* **Work instructions**
Without the pictures, can you quote each line below exactly?

:: Information shown

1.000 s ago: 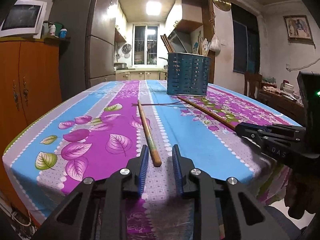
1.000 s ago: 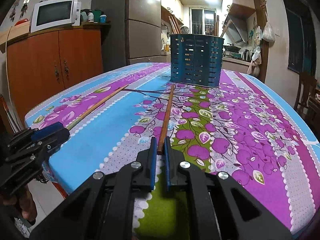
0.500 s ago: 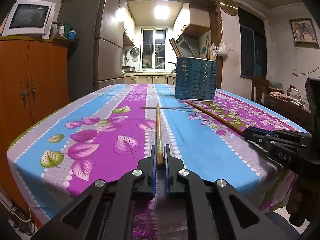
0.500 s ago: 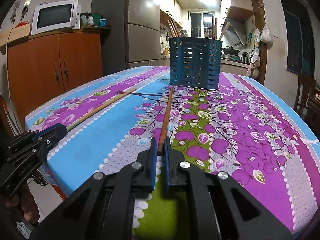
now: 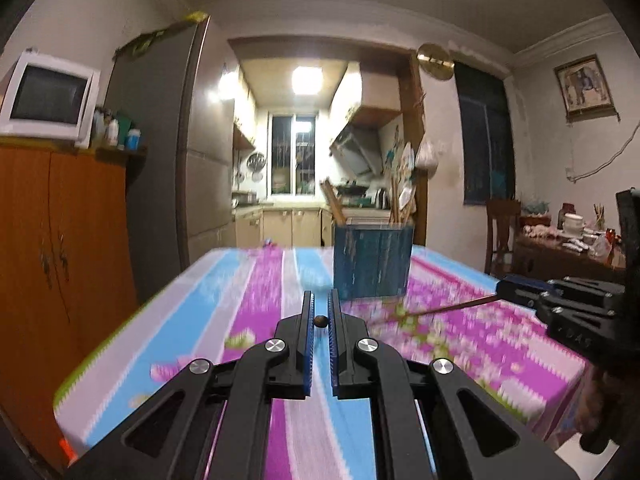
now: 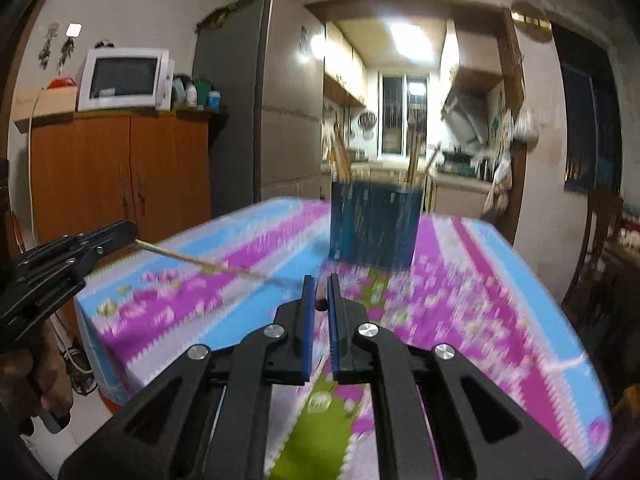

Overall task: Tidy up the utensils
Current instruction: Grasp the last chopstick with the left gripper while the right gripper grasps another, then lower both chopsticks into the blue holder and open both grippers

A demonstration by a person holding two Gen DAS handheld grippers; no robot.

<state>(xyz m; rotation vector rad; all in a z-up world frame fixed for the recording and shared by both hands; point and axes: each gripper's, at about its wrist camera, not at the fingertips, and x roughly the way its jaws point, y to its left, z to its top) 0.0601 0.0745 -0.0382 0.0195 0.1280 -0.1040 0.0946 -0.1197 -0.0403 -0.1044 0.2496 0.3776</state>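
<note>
Two wrist views, low over the table (image 5: 192,320), facing the blue holder (image 5: 372,262), kitchen behind, shared.

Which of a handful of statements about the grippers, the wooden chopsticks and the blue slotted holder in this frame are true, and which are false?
1. The left gripper is shut on a wooden chopstick. True.
2. The right gripper is open and holds nothing. False: it is shut on a second wooden chopstick.
3. The blue slotted utensil holder stands upright on the floral tablecloth. True.
4. The holder is empty. False: several sticks rise out of it.
5. The white microwave sits on the table. False: it sits on the orange wooden cabinet.
</note>
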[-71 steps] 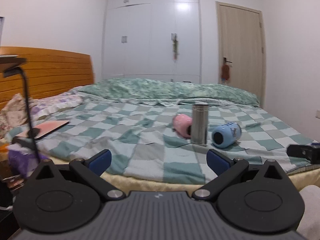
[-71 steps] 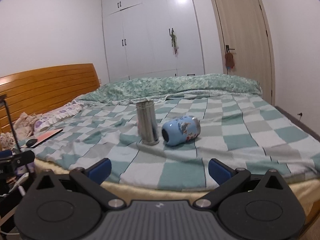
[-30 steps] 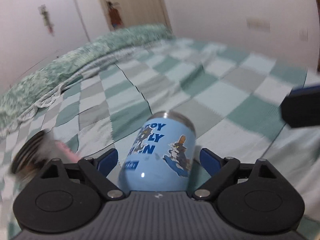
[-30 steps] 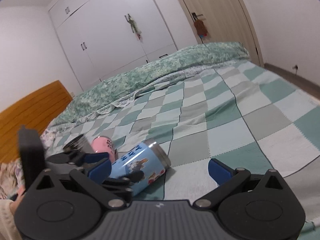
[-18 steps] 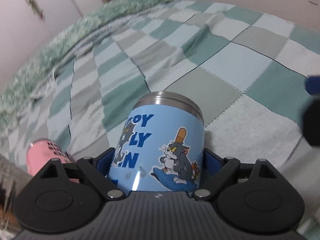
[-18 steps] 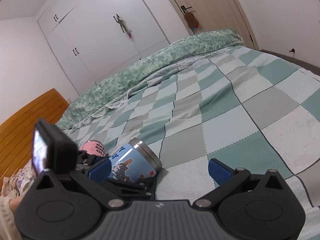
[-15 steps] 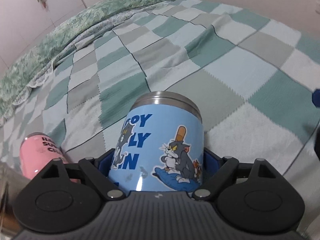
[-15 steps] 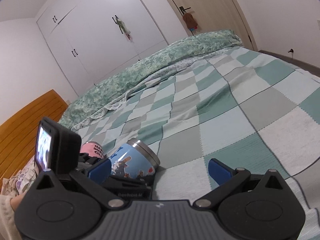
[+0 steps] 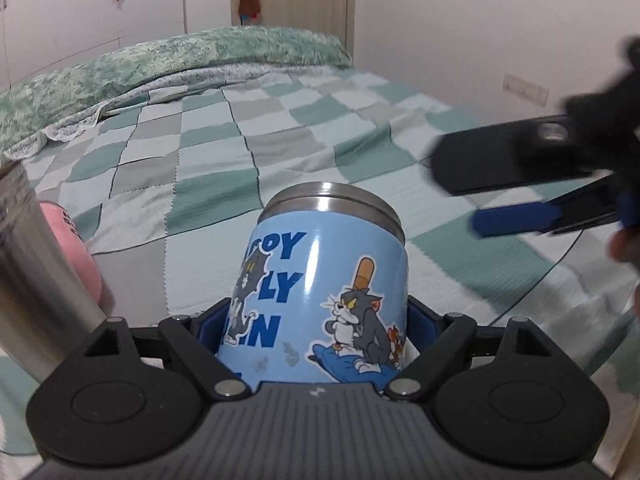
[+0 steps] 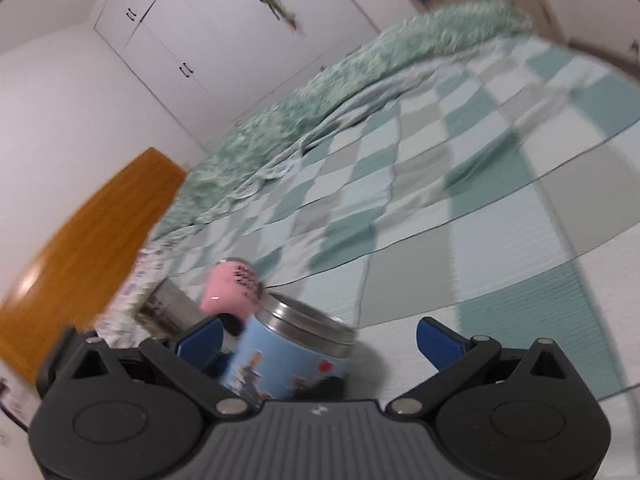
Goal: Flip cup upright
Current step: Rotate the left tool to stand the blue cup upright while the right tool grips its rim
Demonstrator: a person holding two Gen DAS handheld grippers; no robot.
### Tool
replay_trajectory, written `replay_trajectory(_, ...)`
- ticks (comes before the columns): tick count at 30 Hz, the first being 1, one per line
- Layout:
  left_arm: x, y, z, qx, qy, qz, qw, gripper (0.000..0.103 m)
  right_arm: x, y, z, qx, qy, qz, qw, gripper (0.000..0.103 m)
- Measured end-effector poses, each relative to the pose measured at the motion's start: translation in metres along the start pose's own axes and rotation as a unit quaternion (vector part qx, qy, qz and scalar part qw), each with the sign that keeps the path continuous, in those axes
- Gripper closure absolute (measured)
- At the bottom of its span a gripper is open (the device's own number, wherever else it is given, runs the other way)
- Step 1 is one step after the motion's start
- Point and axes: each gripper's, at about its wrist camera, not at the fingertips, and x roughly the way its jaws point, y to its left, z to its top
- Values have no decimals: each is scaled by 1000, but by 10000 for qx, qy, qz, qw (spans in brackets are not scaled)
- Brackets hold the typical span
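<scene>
We've got left tool [image 9: 316,324] clamped on blue cup [image 9: 320,300], rim up-ish, nrly upright; right tool [image 10: 320,336] apart. Left: set on bed [image 9: 280,128], release.

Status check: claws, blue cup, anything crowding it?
Left claw shut on blue cup, steel rim up. Right claw open, alongside. Steel tumbler and pink cup close on left.
</scene>
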Motion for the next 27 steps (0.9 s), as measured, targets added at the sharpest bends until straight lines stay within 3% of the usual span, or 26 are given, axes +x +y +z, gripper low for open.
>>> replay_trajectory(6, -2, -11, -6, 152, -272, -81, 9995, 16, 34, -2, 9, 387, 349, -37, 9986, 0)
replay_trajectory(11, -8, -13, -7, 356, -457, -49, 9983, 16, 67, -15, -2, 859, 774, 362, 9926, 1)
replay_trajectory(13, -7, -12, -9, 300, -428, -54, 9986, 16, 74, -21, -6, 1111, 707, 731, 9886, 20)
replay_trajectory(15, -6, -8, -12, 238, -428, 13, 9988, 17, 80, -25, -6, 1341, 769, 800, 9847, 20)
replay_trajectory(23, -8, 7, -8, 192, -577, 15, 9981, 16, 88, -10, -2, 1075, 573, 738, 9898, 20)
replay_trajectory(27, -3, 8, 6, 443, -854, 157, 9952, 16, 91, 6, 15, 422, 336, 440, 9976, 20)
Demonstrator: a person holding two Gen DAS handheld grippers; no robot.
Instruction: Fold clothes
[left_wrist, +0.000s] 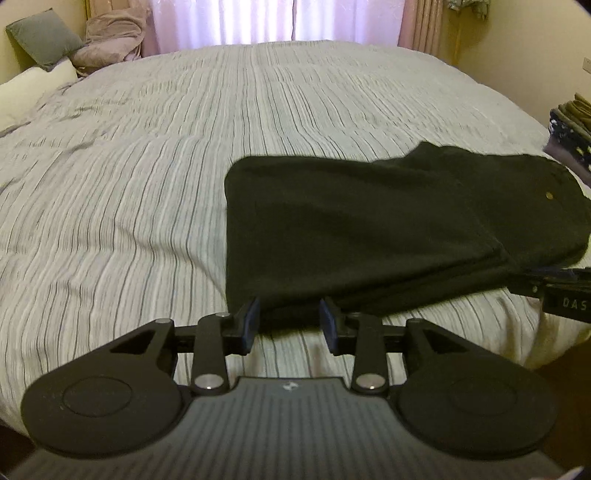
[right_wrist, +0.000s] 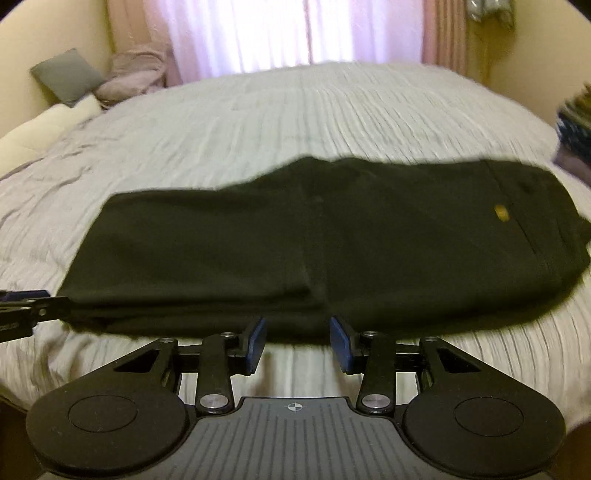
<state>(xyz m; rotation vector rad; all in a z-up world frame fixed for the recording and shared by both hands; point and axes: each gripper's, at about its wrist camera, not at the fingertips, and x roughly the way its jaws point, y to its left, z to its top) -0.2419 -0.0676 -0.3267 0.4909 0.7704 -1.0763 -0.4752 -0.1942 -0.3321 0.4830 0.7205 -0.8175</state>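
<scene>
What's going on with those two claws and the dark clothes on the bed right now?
Left gripper open, empty, at near edge. Right gripper open, empty, at same edge. Dark trousers lie folded flat on striped bedspread. Nothing in the way.

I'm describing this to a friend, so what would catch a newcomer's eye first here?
A dark folded garment lies across the near side of the striped bedspread. The left gripper and right gripper both sit open at its near edge. Behind, bright pink curtains glow.
</scene>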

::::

* **Written solution**
1.000 s ago: 
1.000 s ago: 
0.500 s ago: 
0.500 s ago: 
now: 
now: 

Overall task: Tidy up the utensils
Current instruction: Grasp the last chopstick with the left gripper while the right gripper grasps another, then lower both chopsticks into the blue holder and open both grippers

A demonstration by a person holding two Gen DAS handheld grippers; no robot.

<state>(xyz m; rotation vector rad; all in a z-up world frame fixed for the recording and shared by both hands; point and axes: each gripper's, at about its wrist camera, not at the fingertips, and x roughly the way its jaws point, y to its left, z to its top) 0.0601 0.0745 -0.0382 0.0195 0.1280 -0.1040 0.0946 -0.1197 -0.0403 -0.1044 0.2496 0.3776</state>
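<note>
Two wrist views, low over the table (image 5: 192,320), facing the blue holder (image 5: 372,262), kitchen behind, shared.

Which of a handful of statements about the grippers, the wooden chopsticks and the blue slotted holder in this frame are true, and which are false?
1. The left gripper is shut on a wooden chopstick. True.
2. The right gripper is open and holds nothing. False: it is shut on a second wooden chopstick.
3. The blue slotted utensil holder stands upright on the floral tablecloth. True.
4. The holder is empty. False: several sticks rise out of it.
5. The white microwave sits on the table. False: it sits on the orange wooden cabinet.
</note>
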[-71 steps] 
[-71 steps] 
[-30 steps] 
[-30 steps] 
[-18 steps] 
[-18 steps] 
[-15 steps] 
[-15 steps] 
[+0 steps] 
[+0 steps] 
Goal: Flip cup upright
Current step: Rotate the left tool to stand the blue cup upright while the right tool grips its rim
Demonstrator: a person holding two Gen DAS handheld grippers; no robot.
### Tool
replay_trajectory, written `replay_trajectory(_, ...)`
- ticks (comes before the columns): tick count at 30 Hz, the first being 1, one per line
- Layout:
  left_arm: x, y, z, qx, qy, qz, qw, gripper (0.000..0.103 m)
  right_arm: x, y, z, qx, qy, qz, qw, gripper (0.000..0.103 m)
- Measured end-effector poses, each relative to the pose measured at the motion's start: translation in metres along the start pose's own axes and rotation as a unit quaternion (vector part qx, qy, qz and scalar part qw), each with the sign that keeps the path continuous, in those axes
- Gripper closure absolute (measured)
- At the bottom of its span a gripper is open (the device's own number, wherever else it is given, runs the other way)
- Step 1 is one step after the motion's start
- Point and axes: each gripper's, at about its wrist camera, not at the fingertips, and x roughly the way its jaws point, y to its left, z to its top
- Values have no decimals: each is scaled by 1000, but by 10000 for qx, qy, qz, qw (spans in brackets are not scaled)
- Brackets hold the typical span
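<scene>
We've got left tool [image 9: 316,324] clamped on blue cup [image 9: 320,300], rim up-ish, nrly upright; right tool [image 10: 320,336] apart. Left: set on bed [image 9: 280,128], release.

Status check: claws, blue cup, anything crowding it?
Left claw shut on blue cup, steel rim up. Right claw open, alongside. Steel tumbler and pink cup close on left.
</scene>
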Motion for the next 27 steps (0.9 s), as measured, targets added at the sharpest bends until straight lines stay within 3% of the usual span, or 26 are given, axes +x +y +z, gripper low for open.
>>> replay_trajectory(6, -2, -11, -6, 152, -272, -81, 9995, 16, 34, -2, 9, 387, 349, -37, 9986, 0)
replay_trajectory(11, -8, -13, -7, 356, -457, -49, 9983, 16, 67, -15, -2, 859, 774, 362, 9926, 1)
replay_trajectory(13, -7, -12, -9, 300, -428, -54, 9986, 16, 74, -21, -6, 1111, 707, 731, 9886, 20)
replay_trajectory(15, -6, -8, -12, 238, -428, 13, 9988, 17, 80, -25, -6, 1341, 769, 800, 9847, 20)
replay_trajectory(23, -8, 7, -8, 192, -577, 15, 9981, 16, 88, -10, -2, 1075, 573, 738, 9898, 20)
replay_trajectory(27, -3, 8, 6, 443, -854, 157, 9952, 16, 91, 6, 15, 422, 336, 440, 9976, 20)
Demonstrator: a person holding two Gen DAS handheld grippers; no robot.
Instruction: Fold clothes
[left_wrist, +0.000s] 
[right_wrist, +0.000s] 
<state>(xyz m; rotation vector rad; all in a z-up world frame fixed for the recording and shared by both hands; point and axes: each gripper's, at about its wrist camera, not at the fingertips, and x roughly the way its jaws point, y to its left, z to its top) -0.2419 -0.0676 -0.3267 0.4909 0.7704 -1.0763 -0.4752 -0.1942 -0.3321 0.4830 0.7205 -0.8175</state>
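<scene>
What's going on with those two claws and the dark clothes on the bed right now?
Left gripper open, empty, at near edge. Right gripper open, empty, at same edge. Dark trousers lie folded flat on striped bedspread. Nothing in the way.

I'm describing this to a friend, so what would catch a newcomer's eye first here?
A dark folded garment lies across the near side of the striped bedspread. The left gripper and right gripper both sit open at its near edge. Behind, bright pink curtains glow.
</scene>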

Nothing further is required for this exercise.